## Assignment
Extract the listing below in full, unchanged.

## Data section
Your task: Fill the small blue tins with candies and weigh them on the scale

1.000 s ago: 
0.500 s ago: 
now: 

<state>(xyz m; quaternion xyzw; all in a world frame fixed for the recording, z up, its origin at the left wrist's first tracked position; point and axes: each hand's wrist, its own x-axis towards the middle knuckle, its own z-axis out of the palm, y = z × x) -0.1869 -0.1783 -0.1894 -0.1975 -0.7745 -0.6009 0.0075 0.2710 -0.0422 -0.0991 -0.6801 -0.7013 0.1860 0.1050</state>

## Result
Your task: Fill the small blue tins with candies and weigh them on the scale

1.000 s ago: 
0.500 s ago: 
now: 

<state>(xyz m; quaternion xyzw; all in a world frame fixed for the recording, z up, its origin at the left wrist's first tracked position; point and axes: each hand's wrist, its own x-axis towards the middle knuckle, its own z-axis out of the palm, y = z × x) -0.1869 -0.1783 -0.1894 -0.1975 -0.7745 -0.6009 0.0075 0.2710 -0.0422 -0.0991 -0.6801 -0.7013 0.1860 0.1050</state>

There is nothing further to the answer.